Stored data:
>>>>

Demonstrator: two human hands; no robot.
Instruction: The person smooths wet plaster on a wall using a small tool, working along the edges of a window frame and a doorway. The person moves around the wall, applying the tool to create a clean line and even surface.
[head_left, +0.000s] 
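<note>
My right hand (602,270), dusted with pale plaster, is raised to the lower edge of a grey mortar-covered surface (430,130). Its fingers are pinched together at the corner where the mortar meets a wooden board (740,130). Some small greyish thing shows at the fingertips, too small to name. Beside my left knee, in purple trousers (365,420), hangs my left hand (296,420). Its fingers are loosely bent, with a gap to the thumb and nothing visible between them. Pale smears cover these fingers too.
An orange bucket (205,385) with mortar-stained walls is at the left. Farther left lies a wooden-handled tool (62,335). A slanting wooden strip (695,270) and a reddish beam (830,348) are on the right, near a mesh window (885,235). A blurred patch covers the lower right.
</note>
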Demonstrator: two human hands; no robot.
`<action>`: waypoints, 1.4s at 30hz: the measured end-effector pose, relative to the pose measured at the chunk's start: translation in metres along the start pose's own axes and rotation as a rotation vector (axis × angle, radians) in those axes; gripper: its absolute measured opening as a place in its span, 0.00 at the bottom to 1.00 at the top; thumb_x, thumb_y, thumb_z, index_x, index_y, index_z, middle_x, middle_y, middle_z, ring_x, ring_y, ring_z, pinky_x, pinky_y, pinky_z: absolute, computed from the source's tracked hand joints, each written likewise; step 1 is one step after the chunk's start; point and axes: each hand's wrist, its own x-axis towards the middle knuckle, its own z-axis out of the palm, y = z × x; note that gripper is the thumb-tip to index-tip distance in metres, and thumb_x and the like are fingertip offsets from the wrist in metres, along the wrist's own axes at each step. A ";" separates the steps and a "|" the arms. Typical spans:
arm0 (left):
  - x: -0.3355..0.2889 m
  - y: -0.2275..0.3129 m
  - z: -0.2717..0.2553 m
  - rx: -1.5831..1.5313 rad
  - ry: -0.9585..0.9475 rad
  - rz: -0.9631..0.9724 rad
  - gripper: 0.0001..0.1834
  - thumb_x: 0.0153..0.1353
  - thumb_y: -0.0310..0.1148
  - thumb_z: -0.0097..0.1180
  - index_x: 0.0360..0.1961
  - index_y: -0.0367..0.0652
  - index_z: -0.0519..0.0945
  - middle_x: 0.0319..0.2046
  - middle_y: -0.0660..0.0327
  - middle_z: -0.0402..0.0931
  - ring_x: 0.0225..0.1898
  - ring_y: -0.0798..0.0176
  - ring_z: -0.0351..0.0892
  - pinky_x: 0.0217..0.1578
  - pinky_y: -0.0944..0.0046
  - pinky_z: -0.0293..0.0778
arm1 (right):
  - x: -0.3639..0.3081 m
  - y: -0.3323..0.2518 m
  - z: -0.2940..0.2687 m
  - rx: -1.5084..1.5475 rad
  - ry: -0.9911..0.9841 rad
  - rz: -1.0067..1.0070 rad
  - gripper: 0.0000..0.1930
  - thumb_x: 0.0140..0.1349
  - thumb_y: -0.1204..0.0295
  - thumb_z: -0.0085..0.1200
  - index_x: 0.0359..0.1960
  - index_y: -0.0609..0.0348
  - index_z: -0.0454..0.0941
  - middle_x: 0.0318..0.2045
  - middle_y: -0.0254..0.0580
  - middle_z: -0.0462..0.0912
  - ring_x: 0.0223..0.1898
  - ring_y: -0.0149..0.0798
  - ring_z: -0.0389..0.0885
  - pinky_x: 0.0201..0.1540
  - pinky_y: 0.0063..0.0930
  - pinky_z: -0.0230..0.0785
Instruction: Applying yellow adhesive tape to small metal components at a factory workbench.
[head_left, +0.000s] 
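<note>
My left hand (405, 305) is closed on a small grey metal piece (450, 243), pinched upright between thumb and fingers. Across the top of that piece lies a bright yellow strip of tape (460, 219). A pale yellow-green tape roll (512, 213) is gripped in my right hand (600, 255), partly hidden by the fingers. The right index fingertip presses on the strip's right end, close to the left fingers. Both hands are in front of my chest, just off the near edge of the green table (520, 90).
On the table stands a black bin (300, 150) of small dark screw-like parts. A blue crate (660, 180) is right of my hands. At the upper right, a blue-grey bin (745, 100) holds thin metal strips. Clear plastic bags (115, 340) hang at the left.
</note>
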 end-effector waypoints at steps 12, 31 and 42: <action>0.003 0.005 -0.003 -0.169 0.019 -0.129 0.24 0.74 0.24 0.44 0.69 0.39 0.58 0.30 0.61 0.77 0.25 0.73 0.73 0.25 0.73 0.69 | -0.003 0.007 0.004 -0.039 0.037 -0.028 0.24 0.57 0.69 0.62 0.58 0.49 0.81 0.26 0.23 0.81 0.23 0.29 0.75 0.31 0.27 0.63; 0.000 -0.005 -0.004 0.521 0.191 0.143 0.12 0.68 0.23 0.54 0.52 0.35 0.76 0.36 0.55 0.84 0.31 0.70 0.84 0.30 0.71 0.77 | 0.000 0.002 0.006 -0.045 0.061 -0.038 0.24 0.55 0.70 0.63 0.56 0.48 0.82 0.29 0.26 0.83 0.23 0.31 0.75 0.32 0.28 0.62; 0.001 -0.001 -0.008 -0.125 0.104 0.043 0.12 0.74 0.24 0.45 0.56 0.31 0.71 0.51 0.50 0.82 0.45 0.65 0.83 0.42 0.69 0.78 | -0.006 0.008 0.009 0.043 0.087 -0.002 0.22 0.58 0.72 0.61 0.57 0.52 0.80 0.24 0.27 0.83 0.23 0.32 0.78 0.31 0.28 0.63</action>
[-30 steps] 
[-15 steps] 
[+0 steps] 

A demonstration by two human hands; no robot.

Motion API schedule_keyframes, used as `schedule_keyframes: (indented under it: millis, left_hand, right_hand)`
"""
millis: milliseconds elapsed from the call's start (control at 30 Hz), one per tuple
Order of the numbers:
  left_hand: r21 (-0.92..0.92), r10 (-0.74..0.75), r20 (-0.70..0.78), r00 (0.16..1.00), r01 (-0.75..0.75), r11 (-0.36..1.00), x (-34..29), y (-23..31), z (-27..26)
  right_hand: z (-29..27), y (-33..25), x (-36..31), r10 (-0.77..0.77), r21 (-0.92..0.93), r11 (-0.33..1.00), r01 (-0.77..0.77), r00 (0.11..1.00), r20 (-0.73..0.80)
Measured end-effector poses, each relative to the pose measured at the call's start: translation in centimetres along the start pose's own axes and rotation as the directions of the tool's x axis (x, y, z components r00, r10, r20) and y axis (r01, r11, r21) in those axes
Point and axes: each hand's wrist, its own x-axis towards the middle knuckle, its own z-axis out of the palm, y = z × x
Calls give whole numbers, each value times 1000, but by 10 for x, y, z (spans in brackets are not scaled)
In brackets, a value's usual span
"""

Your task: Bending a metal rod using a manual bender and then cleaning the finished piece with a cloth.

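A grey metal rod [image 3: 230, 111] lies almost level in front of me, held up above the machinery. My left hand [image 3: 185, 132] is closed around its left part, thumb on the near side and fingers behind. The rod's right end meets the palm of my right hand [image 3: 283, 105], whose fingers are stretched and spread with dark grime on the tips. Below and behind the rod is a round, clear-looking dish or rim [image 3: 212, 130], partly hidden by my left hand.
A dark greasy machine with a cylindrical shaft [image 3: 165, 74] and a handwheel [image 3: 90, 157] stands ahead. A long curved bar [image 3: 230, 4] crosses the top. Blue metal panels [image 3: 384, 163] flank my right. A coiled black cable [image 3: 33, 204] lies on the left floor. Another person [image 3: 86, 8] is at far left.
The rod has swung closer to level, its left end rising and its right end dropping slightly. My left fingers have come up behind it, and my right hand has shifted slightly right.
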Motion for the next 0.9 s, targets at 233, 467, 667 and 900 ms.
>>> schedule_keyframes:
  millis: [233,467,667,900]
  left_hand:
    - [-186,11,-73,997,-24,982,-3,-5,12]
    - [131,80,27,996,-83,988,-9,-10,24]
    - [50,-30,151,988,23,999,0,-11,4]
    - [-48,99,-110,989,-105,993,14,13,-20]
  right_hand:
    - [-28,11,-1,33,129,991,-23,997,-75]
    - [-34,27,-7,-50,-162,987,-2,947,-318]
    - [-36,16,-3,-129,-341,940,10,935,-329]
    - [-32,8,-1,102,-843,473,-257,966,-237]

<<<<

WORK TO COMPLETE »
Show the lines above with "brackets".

REPLY »
Calls give whole numbers, each value times 1000, but by 10 for x, y, z (spans in brackets are not scaled)
In brackets, a value's usual span

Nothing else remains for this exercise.